I snapped out of my thoughts when I remembered Dante who waited for my response. "Akila" I corrected him calmly, his gaze fell on the floor as he tried to hide a smile. It's cute how much he cares about Alessandro, it makes me wonder how two mates could find so much love and care for one another. I never had friends nor family members to trust with my blood and flesh, so it's new if that's the right way to describe it, to see a man happy for his friend just because he found his own happiness. I could never imagine myself feeling anything towards another human. I've always been emotionally unavailable to the outside world. It became out of control how numb I walk by the most horrifying things, how my numbness grows the more I destroy and take out souls with my bare hands. Don't get me wrong, the amusement of ending a life still creeps up every inch of my body and creates shivers running down my neck, it struck me like thunder, absorbing its lightening, handing me the power, the electricity.

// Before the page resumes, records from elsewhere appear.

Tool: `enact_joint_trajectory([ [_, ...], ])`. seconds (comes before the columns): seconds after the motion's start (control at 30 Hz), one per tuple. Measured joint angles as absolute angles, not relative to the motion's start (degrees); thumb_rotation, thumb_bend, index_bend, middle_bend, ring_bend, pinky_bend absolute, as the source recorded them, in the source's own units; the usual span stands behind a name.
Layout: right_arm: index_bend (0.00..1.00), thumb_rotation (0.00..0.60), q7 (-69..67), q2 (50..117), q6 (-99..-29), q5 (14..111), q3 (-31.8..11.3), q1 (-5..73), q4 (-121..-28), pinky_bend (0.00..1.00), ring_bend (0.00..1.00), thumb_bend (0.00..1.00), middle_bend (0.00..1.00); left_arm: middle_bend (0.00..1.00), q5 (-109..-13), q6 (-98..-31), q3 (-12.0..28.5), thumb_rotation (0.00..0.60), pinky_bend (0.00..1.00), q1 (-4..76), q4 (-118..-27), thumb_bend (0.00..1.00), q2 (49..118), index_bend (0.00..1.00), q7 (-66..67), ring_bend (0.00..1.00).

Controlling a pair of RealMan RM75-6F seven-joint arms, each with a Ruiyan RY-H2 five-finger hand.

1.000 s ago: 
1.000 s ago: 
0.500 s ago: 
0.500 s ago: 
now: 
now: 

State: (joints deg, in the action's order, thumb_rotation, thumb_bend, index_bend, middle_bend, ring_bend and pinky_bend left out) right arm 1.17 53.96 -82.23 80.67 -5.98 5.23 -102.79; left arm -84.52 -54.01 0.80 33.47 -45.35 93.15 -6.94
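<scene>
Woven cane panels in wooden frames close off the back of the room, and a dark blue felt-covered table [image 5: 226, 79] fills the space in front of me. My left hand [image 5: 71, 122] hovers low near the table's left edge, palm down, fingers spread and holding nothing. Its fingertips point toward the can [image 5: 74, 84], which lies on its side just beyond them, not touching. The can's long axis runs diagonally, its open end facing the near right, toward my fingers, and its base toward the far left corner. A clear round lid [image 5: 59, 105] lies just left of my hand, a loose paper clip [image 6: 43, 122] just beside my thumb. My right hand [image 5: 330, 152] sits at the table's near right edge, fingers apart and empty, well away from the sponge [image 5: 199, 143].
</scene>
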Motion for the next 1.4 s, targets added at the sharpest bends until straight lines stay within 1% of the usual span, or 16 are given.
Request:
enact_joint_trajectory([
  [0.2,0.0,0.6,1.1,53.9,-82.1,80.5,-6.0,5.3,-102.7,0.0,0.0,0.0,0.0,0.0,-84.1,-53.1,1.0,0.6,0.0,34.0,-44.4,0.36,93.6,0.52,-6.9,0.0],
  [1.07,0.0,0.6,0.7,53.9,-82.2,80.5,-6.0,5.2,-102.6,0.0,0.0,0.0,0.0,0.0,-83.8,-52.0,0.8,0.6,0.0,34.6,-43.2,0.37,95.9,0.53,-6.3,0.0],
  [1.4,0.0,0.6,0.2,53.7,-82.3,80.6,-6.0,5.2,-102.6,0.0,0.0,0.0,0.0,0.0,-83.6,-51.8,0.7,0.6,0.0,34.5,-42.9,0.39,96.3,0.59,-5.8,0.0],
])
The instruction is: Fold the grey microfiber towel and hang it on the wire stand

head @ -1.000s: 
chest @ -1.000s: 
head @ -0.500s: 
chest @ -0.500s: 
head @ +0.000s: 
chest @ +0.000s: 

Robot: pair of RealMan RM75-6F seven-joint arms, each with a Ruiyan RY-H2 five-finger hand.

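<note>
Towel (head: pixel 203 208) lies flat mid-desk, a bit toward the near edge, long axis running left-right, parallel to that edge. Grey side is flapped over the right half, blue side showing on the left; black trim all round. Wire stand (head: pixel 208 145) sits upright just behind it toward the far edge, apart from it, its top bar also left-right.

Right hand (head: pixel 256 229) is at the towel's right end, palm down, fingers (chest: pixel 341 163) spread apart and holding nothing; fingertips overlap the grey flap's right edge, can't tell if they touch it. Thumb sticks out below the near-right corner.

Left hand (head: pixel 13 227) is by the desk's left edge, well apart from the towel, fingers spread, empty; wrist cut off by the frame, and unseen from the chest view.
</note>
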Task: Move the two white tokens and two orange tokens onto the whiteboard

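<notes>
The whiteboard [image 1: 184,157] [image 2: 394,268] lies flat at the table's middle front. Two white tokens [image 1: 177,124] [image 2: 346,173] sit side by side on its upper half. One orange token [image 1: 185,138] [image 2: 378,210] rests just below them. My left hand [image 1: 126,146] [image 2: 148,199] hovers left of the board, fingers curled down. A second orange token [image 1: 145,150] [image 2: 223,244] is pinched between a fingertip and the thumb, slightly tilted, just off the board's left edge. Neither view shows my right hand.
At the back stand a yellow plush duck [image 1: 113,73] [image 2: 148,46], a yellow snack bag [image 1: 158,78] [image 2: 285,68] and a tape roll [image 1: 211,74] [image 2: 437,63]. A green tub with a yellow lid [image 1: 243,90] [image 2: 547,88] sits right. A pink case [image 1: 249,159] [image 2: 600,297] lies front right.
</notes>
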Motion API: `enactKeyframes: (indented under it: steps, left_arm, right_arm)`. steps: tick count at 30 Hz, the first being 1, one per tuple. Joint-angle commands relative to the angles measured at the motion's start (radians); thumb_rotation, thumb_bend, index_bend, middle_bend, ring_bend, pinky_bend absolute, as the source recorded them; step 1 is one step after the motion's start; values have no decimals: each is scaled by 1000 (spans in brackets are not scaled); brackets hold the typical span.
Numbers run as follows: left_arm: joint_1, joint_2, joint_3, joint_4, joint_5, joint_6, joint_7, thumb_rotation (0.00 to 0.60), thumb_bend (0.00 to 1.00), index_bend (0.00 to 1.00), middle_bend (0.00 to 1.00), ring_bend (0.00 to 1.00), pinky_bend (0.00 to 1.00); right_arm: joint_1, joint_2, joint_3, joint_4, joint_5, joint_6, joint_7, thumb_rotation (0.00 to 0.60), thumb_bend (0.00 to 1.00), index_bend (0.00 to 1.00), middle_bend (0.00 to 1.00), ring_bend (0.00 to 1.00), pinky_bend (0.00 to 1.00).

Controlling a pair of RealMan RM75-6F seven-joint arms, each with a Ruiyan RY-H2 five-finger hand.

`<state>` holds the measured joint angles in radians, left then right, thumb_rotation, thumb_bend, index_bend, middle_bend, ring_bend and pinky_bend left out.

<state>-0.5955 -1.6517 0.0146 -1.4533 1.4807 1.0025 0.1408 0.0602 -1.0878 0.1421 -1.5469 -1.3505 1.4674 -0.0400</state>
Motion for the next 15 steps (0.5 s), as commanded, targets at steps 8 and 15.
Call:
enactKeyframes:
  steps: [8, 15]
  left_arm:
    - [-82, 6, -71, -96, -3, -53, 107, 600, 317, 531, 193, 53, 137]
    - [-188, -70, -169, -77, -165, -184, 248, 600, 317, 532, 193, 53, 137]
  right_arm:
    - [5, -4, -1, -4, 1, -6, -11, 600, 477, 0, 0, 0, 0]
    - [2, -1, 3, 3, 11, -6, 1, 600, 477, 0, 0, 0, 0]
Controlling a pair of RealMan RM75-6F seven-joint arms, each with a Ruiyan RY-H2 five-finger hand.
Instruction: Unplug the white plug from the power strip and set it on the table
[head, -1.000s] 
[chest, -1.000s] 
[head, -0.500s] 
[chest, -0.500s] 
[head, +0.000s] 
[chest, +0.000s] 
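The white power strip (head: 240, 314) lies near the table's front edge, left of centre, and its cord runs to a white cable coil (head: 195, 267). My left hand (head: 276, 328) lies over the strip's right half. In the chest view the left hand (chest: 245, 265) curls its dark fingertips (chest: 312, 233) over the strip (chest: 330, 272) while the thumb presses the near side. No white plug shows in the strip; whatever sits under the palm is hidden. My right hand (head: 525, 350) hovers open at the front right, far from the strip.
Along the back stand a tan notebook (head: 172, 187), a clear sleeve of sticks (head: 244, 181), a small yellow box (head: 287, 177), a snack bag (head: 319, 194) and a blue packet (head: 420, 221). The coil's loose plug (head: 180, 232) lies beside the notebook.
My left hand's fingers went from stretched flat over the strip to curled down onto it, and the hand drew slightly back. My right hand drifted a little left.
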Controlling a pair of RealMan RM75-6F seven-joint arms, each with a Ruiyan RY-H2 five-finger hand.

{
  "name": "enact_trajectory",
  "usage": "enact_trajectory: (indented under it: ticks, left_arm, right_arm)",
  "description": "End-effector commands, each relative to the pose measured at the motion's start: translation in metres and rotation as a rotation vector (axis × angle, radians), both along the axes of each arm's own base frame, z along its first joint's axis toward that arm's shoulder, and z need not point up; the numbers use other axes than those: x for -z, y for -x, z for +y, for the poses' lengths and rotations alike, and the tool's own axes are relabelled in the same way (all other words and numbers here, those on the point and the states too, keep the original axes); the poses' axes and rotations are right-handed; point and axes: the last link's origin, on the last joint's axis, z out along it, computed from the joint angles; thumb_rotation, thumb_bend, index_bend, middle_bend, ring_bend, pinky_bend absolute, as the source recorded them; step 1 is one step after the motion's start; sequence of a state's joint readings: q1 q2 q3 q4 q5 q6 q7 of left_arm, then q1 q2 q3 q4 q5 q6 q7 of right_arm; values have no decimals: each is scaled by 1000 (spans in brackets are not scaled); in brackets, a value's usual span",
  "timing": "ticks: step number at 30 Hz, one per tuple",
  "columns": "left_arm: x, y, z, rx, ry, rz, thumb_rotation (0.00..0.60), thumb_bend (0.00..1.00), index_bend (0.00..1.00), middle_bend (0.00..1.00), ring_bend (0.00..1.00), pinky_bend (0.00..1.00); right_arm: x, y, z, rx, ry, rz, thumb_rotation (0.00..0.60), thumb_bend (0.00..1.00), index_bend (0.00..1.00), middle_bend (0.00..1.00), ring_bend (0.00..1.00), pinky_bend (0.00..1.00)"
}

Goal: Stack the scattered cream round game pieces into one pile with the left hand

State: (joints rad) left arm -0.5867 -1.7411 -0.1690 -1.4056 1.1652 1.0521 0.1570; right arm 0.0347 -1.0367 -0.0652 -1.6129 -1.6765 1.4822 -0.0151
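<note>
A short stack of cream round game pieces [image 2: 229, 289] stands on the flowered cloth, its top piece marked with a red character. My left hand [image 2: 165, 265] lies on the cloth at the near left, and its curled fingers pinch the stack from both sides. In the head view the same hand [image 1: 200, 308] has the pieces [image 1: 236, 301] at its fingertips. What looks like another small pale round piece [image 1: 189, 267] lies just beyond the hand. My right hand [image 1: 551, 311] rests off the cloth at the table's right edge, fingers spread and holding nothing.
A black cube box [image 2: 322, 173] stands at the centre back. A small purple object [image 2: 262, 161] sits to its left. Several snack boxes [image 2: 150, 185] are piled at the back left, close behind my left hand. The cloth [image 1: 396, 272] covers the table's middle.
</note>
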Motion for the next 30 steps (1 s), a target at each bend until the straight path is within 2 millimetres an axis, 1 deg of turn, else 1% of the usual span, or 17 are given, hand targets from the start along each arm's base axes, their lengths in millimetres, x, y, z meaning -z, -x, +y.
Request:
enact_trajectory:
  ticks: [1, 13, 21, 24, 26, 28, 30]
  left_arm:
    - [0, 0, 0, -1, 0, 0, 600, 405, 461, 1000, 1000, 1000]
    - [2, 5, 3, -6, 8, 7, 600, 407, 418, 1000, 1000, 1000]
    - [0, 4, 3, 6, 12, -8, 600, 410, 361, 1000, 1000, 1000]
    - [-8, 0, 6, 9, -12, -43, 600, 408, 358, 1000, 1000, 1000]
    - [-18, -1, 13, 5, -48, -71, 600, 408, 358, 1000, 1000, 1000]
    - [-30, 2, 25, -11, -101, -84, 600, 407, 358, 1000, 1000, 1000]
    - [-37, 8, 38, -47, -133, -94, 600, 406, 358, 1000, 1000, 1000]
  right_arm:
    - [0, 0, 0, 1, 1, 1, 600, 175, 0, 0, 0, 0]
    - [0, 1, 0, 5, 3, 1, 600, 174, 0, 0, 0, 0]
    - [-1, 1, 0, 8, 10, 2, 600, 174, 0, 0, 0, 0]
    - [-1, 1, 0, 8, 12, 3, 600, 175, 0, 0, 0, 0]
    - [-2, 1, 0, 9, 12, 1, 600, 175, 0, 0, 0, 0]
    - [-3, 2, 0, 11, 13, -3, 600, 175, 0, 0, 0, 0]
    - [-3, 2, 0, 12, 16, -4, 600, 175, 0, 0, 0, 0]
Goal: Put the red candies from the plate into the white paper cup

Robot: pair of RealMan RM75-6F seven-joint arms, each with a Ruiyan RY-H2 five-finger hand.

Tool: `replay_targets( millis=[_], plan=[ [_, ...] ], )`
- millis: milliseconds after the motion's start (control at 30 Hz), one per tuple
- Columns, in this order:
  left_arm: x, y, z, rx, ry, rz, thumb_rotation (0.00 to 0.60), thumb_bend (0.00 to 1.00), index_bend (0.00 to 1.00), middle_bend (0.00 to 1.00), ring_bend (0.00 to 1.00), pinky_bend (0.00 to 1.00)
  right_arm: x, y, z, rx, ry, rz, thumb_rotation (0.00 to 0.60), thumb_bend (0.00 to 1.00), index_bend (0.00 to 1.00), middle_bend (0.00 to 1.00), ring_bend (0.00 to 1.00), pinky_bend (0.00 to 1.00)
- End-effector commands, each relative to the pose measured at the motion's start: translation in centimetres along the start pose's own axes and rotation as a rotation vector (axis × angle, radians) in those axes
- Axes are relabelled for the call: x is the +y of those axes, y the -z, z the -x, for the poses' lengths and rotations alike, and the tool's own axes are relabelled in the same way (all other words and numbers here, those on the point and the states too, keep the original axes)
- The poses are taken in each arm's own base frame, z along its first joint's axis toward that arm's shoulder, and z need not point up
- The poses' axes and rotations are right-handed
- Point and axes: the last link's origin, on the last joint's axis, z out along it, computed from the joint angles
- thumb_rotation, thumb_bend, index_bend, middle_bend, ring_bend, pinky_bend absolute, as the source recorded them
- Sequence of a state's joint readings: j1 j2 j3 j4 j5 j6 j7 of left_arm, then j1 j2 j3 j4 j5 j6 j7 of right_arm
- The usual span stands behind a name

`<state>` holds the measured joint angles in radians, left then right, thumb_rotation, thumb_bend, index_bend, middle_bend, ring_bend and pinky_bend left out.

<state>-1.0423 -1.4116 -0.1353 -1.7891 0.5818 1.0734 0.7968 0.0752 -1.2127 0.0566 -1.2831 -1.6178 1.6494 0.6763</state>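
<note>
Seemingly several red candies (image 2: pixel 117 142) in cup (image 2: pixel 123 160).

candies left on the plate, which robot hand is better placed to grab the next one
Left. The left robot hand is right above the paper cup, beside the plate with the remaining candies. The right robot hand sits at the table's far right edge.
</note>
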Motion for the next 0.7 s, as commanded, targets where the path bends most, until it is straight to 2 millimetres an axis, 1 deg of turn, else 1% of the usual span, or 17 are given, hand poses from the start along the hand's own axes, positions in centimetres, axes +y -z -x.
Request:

I may have a lot of issues, but I accept and love each one of them unconditionally. I love the way I terrify people, I admire my careless mind, it mesmerized me how I grew so much out of my sensitivity and became this deadly woman. At some point, it's not about my reputation and how others see me and what my name holds, it's all about what I think of myself and God knows how highly I talk about this woman.

I almost chuckled out loud when Dante finally managed to look at me. "My apologies, Akila. Would you like to join us downstairs with Mrs Santoro? We're planning his birthday party" and for the first time, I wanted to get kidnapped.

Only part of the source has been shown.